__WHAT THE TASK REQUIRES__
Each line of the listing below that includes "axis" should be reported.
--------------------
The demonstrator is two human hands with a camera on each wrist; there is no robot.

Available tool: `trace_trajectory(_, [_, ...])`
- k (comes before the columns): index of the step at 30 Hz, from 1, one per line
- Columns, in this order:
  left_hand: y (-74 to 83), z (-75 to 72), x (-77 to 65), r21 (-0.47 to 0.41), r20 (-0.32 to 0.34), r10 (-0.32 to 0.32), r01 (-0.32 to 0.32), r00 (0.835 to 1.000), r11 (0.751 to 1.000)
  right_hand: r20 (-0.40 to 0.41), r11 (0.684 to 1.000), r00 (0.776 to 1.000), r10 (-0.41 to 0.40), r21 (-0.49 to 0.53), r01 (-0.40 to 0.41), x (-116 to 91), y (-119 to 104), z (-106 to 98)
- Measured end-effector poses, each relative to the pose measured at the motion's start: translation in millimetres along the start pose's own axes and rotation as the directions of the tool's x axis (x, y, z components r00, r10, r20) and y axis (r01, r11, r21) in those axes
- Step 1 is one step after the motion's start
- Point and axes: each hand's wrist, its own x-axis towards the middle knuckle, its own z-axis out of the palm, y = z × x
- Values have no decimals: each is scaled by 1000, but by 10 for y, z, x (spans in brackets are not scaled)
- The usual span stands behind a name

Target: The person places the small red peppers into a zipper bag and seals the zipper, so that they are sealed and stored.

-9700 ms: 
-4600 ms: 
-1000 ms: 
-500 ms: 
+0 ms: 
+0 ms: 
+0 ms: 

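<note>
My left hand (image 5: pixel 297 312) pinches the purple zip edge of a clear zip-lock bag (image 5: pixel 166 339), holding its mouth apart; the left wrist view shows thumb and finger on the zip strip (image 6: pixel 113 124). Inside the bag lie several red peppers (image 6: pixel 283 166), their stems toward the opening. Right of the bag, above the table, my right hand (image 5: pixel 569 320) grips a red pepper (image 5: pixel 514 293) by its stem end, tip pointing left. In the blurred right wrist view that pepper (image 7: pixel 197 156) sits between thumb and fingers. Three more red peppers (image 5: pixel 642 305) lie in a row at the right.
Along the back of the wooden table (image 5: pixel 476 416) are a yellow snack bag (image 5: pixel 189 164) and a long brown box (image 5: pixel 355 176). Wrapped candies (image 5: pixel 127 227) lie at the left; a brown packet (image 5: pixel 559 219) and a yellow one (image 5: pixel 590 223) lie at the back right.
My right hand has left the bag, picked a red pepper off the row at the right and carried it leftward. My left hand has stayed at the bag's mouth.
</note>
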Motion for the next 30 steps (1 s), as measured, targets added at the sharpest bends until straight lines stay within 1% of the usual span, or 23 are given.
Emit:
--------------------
__REPLY TO THE EXERCISE__
- Measured end-effector poses, each relative to the pose measured at the motion's start: translation in millimetres along the start pose's own axes and rotation as the directions of the tool's x axis (x, y, z components r00, r10, r20) and y axis (r01, r11, r21) in those axes
- Point and axes: each hand's wrist, its own x-axis towards the middle knuckle, its own z-axis out of the palm, y = z × x

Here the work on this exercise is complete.